## Exercise directions
How does the data below read from its first line through the line containing "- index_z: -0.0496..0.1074"? Print those lines exactly.

━━━ Stored data

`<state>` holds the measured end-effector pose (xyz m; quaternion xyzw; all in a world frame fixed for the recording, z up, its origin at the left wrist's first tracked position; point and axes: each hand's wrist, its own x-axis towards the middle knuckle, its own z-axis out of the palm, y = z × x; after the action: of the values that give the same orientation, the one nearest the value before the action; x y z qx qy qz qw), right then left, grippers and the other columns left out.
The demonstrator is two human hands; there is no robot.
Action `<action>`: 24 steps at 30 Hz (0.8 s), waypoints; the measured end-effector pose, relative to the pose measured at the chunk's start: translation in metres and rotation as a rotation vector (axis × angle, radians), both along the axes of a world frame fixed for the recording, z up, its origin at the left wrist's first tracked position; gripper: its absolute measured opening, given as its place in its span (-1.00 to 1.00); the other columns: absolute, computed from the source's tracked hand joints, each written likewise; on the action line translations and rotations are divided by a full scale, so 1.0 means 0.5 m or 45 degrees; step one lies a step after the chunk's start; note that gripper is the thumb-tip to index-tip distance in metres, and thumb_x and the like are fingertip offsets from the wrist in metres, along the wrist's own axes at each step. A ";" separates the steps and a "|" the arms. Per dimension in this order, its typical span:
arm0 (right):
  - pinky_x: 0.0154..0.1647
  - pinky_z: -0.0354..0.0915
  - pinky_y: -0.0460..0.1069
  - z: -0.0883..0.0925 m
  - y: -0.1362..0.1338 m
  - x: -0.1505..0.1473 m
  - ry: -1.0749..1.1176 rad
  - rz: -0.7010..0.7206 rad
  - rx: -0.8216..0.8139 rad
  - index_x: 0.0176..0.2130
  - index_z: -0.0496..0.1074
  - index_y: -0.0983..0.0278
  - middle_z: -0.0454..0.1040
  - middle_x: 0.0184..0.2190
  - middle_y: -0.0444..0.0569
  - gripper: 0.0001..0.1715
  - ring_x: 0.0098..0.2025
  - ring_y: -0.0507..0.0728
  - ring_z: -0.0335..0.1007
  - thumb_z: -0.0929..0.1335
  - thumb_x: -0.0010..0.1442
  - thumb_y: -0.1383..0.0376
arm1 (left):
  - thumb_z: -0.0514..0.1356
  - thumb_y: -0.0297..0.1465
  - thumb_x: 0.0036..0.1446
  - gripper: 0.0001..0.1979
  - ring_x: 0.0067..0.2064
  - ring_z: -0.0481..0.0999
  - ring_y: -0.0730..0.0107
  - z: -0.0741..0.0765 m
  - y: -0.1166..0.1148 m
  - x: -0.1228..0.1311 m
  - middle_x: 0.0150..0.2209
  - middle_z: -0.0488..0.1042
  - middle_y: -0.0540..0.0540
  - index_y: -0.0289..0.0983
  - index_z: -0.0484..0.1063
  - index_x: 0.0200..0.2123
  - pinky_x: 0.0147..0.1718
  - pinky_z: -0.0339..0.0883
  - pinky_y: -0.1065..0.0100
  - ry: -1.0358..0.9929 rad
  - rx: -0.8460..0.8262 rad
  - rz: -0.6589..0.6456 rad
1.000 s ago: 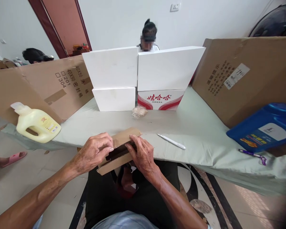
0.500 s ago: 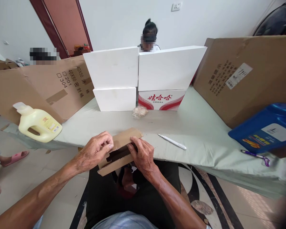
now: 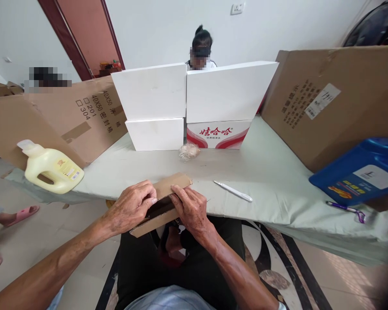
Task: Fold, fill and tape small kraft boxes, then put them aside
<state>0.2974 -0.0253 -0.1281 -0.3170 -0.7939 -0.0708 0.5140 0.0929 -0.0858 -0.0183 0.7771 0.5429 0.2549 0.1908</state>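
Observation:
A small brown cardboard box (image 3: 158, 222) is tilted at the table's front edge above my lap, its long side gaping toward me. My left hand (image 3: 134, 206) is closed at its left end, thumb and fingers pinching the upper cardboard edge. On the right part of that edge, my right hand (image 3: 191, 209) grips with its fingers over the panel and the thumb near the opening. The box's inside is dark and partly hidden by my hands. To the right on the cloth lies a white craft knife (image 3: 233, 191), untouched.
Stacked white boxes (image 3: 150, 92) stand ahead, with crumpled clear plastic (image 3: 189, 151) before them. A pale yellow jug (image 3: 53, 168) leans at left. A blue bottle (image 3: 358, 172) and purple pen (image 3: 345, 209) lie right. Large cartons (image 3: 339, 90) flank the table; a person sits beyond.
My left hand has shifted slightly right and inward along the box, covering more of its opening. The right hand has moved slightly left, still gripping the cardboard.

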 end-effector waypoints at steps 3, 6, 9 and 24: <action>-0.31 0.30 -0.04 -0.001 -0.002 0.000 0.022 -0.002 0.017 -0.03 0.57 0.25 0.56 -0.41 -0.09 -0.82 -0.39 0.06 0.48 0.34 0.58 0.31 | 0.08 -0.36 0.39 -0.76 -0.35 0.35 0.36 0.000 0.002 -0.005 -0.37 0.42 0.01 -0.19 0.30 -0.39 -0.40 0.20 0.33 -0.029 -0.030 0.007; -0.33 0.28 -0.03 -0.004 -0.004 0.001 0.046 -0.004 0.050 -0.03 0.56 0.26 0.55 -0.42 -0.09 -0.81 -0.41 0.06 0.45 0.33 0.59 0.31 | 0.10 -0.32 0.41 -0.74 -0.36 0.34 0.39 0.001 0.003 -0.020 -0.38 0.42 0.02 -0.20 0.35 -0.38 -0.40 0.23 0.34 -0.104 -0.113 0.019; -0.33 0.27 -0.03 -0.006 -0.005 0.003 0.042 0.004 0.043 -0.01 0.55 0.27 0.55 -0.42 -0.08 -0.82 -0.41 0.06 0.44 0.33 0.59 0.33 | 0.24 -0.29 0.35 -0.82 -0.30 0.43 0.38 0.000 -0.003 -0.041 -0.28 0.51 0.00 -0.20 0.46 -0.33 -0.31 0.33 0.34 -0.134 -0.189 0.007; -0.31 0.31 -0.02 -0.009 -0.004 0.003 0.076 0.036 0.061 0.02 0.51 0.25 0.60 -0.38 -0.08 -0.87 -0.41 0.07 0.48 0.35 0.56 0.37 | 0.18 -0.45 0.36 -0.81 -0.31 0.45 0.39 -0.014 -0.021 -0.057 -0.31 0.52 0.00 -0.20 0.43 -0.36 -0.30 0.31 0.33 -0.027 -0.086 -0.041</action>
<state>0.2987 -0.0274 -0.1327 -0.2952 -0.7807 -0.0730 0.5459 0.0643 -0.0964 -0.0256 0.7761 0.5366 0.2414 0.2268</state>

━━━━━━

## Problem solution
`<state>` holds the measured end-effector pose (xyz m; quaternion xyzw; all in a world frame fixed for the recording, z up, its origin at the left wrist's first tracked position; point and axes: each hand's wrist, its own x-axis towards the middle knuckle, its own z-axis out of the palm, y = z × x; after the action: of the values that give the same orientation, the one nearest the value before the action; x y z qx qy qz qw), right then left, grippers and the other columns left out.
The demonstrator is two human hands; there is no robot.
Action `<action>`: 24 steps at 30 Hz (0.8 s), waypoints; the measured end-effector pose, relative to the pose measured at the chunk's start: translation in metres and rotation as a rotation vector (axis × angle, radians), both along the axes of a world frame fixed for the recording, z up, its origin at the left wrist's first tracked position; gripper: its absolute measured opening, given as its place in its span (-1.00 to 1.00); the other columns: absolute, computed from the source's tracked hand joints, each written likewise; on the action line translations and rotations are divided by a full scale, so 1.0 means 0.5 m or 45 degrees; step one lies a step after the chunk's start; note that gripper is the thumb-tip to index-tip distance in metres, and thumb_x and the like are fingertip offsets from the wrist in metres, along the wrist's own axes at each step. A ";" separates the steps and a "|" the arms. Per dimension in this order, its typical span:
arm0 (right):
  - pinky_x: 0.0154..0.1647
  - pinky_z: -0.0354..0.0915
  - pinky_y: -0.0460..0.1069
  - z: -0.0883..0.0925 m
  - y: -0.1362..0.1338 m
  - x: -0.1505..0.1473 m
  - ry: -1.0749..1.1176 rad
  - rz: -0.7010..0.7206 rad
  - rx: -0.8216..0.8139 rad
  - index_x: 0.0176..0.2130
  - index_z: -0.0496..0.1074

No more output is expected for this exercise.